$30
COMP-424: Artificial intelligence
Homework 4
General instructions.
• Unless otherwise mentioned, the only sources you should need to answer these questions are your
course notes, the textbook, and the links provided. Any other source used should be acknowledged with
proper referencing style in your submitted solution.
• Submit a single pdf document containing all your pages of your written solution on your McGill’s
myCourses account. You can scan-in hand-written pages. If necessary, learn how to combine many pdf
files into one.
.PLEASE CHECKOUT this website FOR MORE HOMEWORK SOLUTIONS
Question 1: Health Behaviours
Consider the following causal graphical model involving three Bernoulli random variables, which is a
simple model of health status and behaviours: H (health status), C (cautious behaviour), D (disease).
People’s health status influences whether they adopt cautious behaviour, and
their health status together with their behaviour influence their probability of
disease.
We collect an observational dataset of a population of 1000 people:
H C D #instances
0 0 0 10
0 0 1 13
0 1 0 44
0 1 1 28
1 0 0 689
1 0 1 124
1 1 0 84
1 1 1 8
a) Using maximum likelihood estimation, estimate the observed conditional probabilities of disease
given cautiousness: P(D=1|C=1) and P(D=1|C=0)
b) Suppose that we can intervene and perfectly persuade people to be cautious or not. Estimate
P(D=1|do(C=1)) and P(D=1|do(C=0)) using maximum likelihood estimation. What is the relative
risk reduction of adopting cautious behaviour? (RRR = 1 – (P(D=1|do(C=1)) / P(D=1|do(C=0)))

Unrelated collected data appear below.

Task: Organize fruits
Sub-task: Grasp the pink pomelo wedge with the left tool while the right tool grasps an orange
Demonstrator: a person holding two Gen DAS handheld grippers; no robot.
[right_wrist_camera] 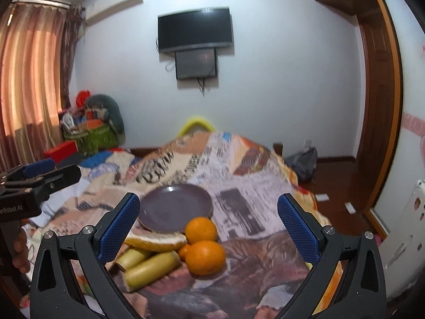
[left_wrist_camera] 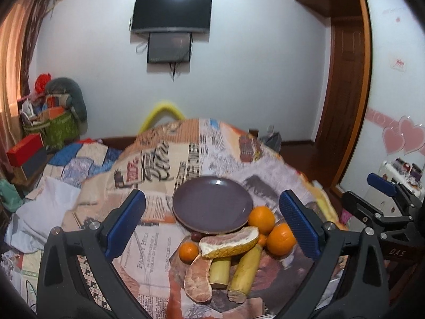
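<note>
An empty purple plate point(left_wrist_camera: 211, 204) point(right_wrist_camera: 175, 208) sits on a table covered in printed newspaper cloth. Just in front of it lies a pile of fruit: two oranges point(left_wrist_camera: 261, 219) point(left_wrist_camera: 281, 239) point(right_wrist_camera: 201, 230) point(right_wrist_camera: 205, 257), a small tangerine point(left_wrist_camera: 188, 251), two pomelo wedges point(left_wrist_camera: 229, 242) point(left_wrist_camera: 198, 279) point(right_wrist_camera: 156, 240) and two green-yellow sugarcane pieces point(left_wrist_camera: 245, 271) point(left_wrist_camera: 220, 269) point(right_wrist_camera: 151, 267). My left gripper point(left_wrist_camera: 212, 226) is open and empty, hovering above the pile. My right gripper point(right_wrist_camera: 209, 228) is open and empty, above the oranges.
The table's covered edge point(left_wrist_camera: 313, 186) drops off to the right onto a wooden floor. Cluttered bedding and boxes point(left_wrist_camera: 39, 154) lie to the left. A TV point(left_wrist_camera: 172, 13) hangs on the far wall. A wooden door frame point(right_wrist_camera: 379, 106) stands at right.
</note>
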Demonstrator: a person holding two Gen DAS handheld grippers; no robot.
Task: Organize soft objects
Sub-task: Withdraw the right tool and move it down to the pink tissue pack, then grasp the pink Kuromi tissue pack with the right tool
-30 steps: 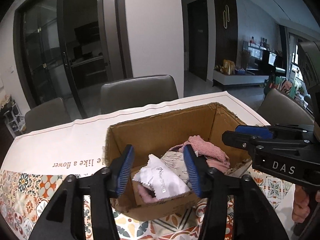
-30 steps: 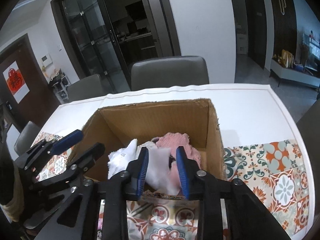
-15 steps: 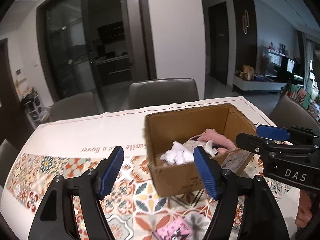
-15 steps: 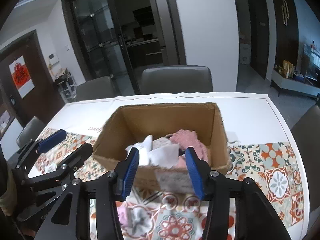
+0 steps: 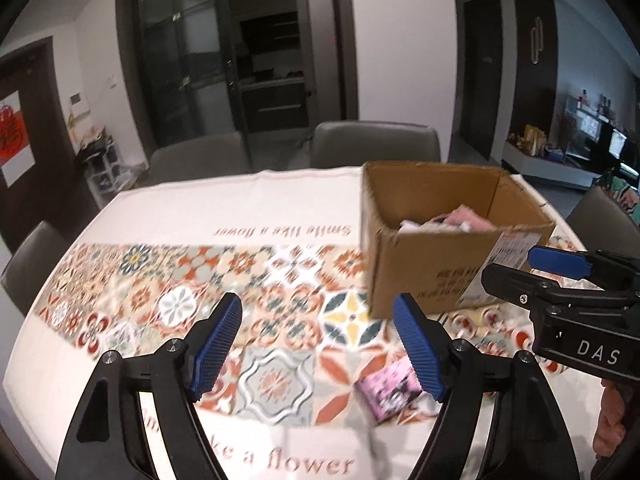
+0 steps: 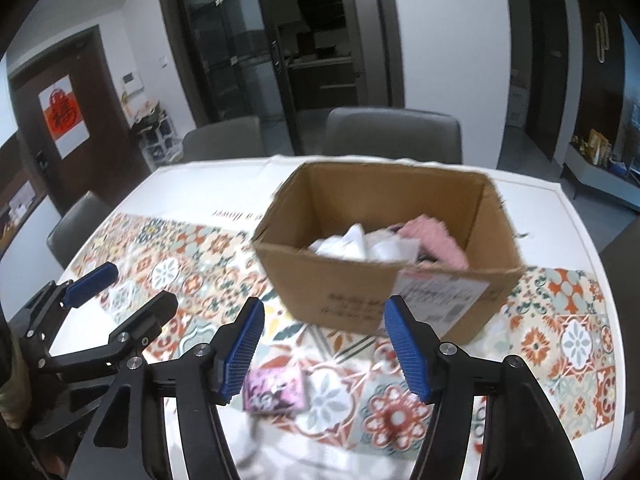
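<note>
A cardboard box (image 6: 360,292) stands on the patterned tablecloth and holds white cloths (image 6: 352,242) and a pink fluffy cloth (image 6: 434,238); it also shows in the left wrist view (image 5: 416,272). A pink printed soft item (image 6: 276,390) lies on the cloth in front of the box, also in the left wrist view (image 5: 390,388). My left gripper (image 5: 318,346) is open and empty, above the table left of the box. My right gripper (image 6: 322,350) is open and empty, just above the pink item.
Grey chairs (image 6: 392,134) stand around the table. The tablecloth (image 5: 168,296) has a tiled pattern and printed words. Glass doors and a dark wall lie behind. The table's right edge (image 6: 592,248) is near the box.
Both grippers have pulled back from the box and opened wider. The white cloths they were at now lie in the box. The view has swung left and the pink item has come into view.
</note>
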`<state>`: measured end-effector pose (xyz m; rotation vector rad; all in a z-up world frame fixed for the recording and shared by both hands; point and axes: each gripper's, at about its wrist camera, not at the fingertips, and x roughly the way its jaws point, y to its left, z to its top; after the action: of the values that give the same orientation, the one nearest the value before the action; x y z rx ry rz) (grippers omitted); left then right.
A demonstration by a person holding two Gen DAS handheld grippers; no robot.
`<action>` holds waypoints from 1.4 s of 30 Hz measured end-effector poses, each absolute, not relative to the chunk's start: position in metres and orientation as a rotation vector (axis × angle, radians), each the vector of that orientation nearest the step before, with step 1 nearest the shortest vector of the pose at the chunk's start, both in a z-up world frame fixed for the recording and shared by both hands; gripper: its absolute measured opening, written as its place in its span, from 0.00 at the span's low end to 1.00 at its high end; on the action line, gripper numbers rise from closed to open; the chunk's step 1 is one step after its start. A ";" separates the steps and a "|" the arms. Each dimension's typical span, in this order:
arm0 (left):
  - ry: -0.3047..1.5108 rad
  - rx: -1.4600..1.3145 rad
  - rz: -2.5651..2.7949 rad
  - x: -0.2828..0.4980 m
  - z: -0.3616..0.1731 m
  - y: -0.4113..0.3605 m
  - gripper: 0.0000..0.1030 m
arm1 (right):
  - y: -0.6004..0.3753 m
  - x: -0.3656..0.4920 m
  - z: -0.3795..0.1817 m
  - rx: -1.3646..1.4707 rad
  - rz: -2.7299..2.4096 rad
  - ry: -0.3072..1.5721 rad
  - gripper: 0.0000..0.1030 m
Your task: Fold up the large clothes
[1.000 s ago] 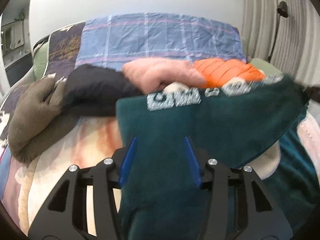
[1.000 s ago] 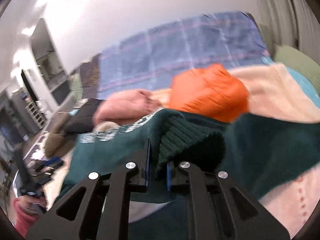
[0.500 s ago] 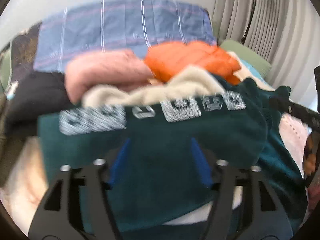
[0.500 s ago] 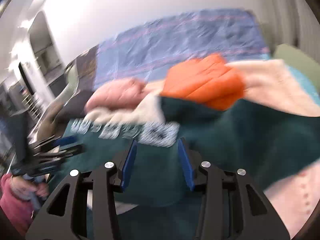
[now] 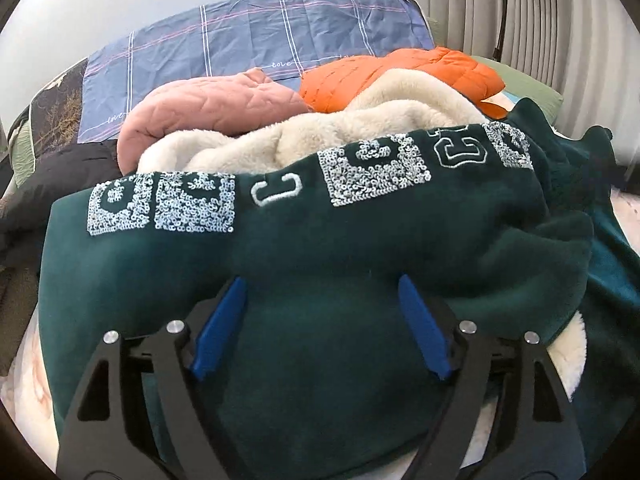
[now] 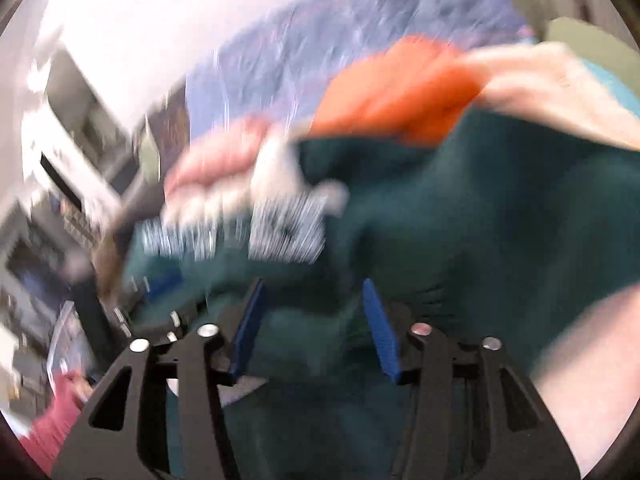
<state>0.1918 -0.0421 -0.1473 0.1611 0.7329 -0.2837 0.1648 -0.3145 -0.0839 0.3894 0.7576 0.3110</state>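
Observation:
A dark green fleece sweatshirt [image 5: 320, 256] with silver sequin letters and a cream fleece lining [image 5: 304, 136] lies folded over on the bed. My left gripper [image 5: 322, 292] is open, its blue pads spread wide just above the green cloth. In the blurred right wrist view the same sweatshirt [image 6: 460, 216] fills the middle. My right gripper [image 6: 312, 292] is open over it, holding nothing.
Behind the sweatshirt lie a pink quilted garment [image 5: 208, 108], an orange puffer jacket [image 5: 400, 72] and a dark garment [image 5: 52, 176] at left. A blue checked sheet [image 5: 256, 40] covers the bed's far end. Curtains [image 5: 540, 16] hang at right.
My right gripper let go of the green ribbed cuff and opened. The left gripper opened wider and moved over the folded sweatshirt. The right view is now motion-blurred.

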 end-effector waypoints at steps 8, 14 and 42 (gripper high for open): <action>0.733 0.160 -0.285 0.192 -0.146 -0.042 0.79 | -0.556 0.152 -0.074 0.695 -0.412 0.665 0.72; 0.733 0.158 -0.287 0.192 -0.146 -0.042 0.79 | -0.635 0.175 -0.118 0.839 -0.548 0.672 0.72; 0.596 -0.358 -0.481 0.153 -0.062 0.062 0.89 | -0.179 0.166 0.000 0.168 0.645 0.646 0.37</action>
<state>0.1534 0.0624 -0.0616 -0.3583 0.5963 -0.4809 0.1662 -0.1793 0.0002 0.1682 0.6464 0.6451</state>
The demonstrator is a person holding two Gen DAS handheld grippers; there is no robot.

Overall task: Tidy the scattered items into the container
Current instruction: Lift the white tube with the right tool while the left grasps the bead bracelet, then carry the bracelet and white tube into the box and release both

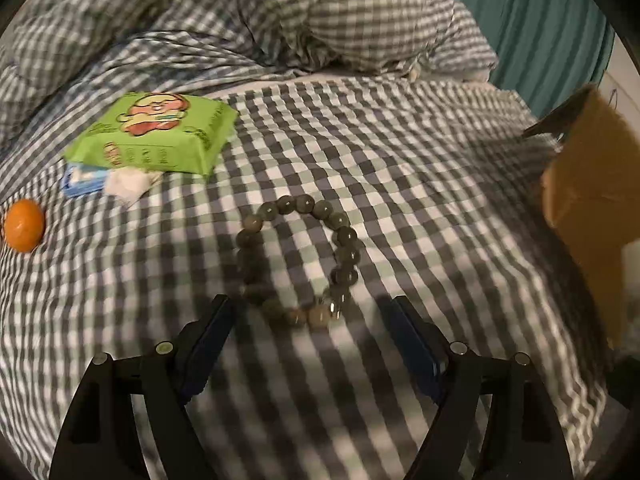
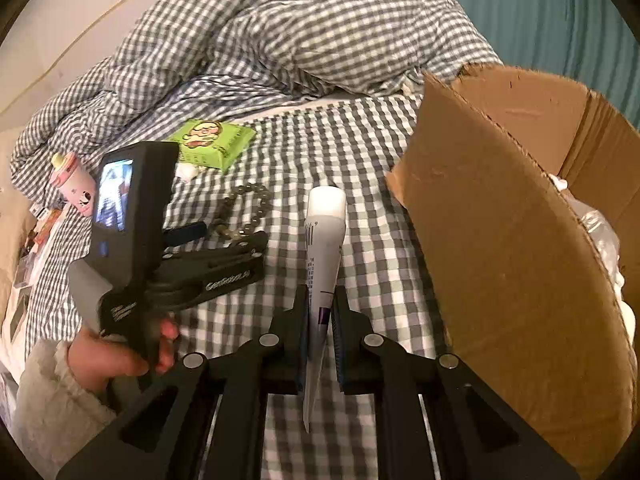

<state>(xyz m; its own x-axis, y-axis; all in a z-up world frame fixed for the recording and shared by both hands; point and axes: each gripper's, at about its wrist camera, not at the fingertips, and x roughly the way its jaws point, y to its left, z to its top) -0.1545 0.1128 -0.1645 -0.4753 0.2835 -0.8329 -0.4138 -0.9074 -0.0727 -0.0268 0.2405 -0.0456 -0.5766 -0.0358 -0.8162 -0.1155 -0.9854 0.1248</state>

c) A talk show host on TV points to your results in part a) to say that there is no point in being
cautious. How do you rebut this argument?
H
C
D
Question 2: Fire Hazard
Consider the Bayes Net shown here, with all Bernoulli variables,
which involve building types and their risk of fire. Having a fire has
a utility of -1000 if the building was insured, but has a utility of -
50000 if the building was not insured (or the insurance claim is
denied). Having insurance when there is no fire has a utility of -50,
and not having insurance and no fire has a utility of 0.
Use the principle of Maximum Expected Utility and Value of
Information to answer the following questions. For parts a)-c) assume the insurance
company pays for 100% of the cases.
a) Given no information about whether a building is residential or whether it is
occupied, how much should the insurance company charge to insure the
building to break even, in utility points?
b) How much should the company charge for insurance if you know for certain that the building
is commercial (R=F) and occupied (O=T) to break even?
c) How much should they charge if the building is residential (R=T)?
d) A company is offering cheaper insurance but has a reputation of rejecting 25% of insurance
claims. How much should they charge for this insurance, to make it competitive with the
insurance offered by the more reliable company? (Hint: Set the cost of the new insurance to
have the same MEU as the other insurance.)
R (F) R (T)
0.25 0.75
O (F) O (T)
0.15 0.85
R O F (T)
F F 0.005
F T 0.02
T F 0.005
T T 0.01
Residential
(R)
Occupied
(O)
Fire
(F)
.PLEASE CHECKOUT this websiteFOR MORE HOMEWORK SOLUTIONS
Question 3: Bandits
Consider the following 6-armed bandit problem. The initial value estimates of the arms are given by Q =
{1, 2, 2, 1, 0, 3}, and the actions are represented by A = {1, 2, 3, 4, 5, 6}. Suppose we observe that each
lever is played in turn: (from lever 1 to lever 6, and then start from lever 1 again):
𝐴𝑡 = ((𝑡 − 1)𝑚𝑜𝑑 6) + 1 (1)
We also observe that the rewards 𝑅𝑡
seem to fit the following function:
𝑅𝑡 = 2 cos [
𝜋
6
(𝑡 − 1)] (2)
So, the first two action-reward pairs are 𝐴1 = 1, 𝑅1 = 2, and 𝐴2 = 2, 𝑅2 = √3.
a) Show the estimated Q values from 𝑡=1 to 𝑡=12 of the trajectory using the average of the observed
rewards, where available. Do not consider the initial estimates as samples.
b) It turns out the player was following an 𝜖-greedy strategy, which just happened to coincide with
the scheme described above in (1) for the first 12 time steps. For each time step t from 1 to 12,
report whether it can be concluded with certainty that a random action was selected.
c) Suppose now we continue to visit the levers iteratively as in (1), and that the observed rewards
continue to fit the pattern established by (2). Is there a limiting expected reward 𝑄
∗
(𝑎) for each
action 𝑎 ∈ 𝐴 as 𝑡 approaches infinity? Justify your answer.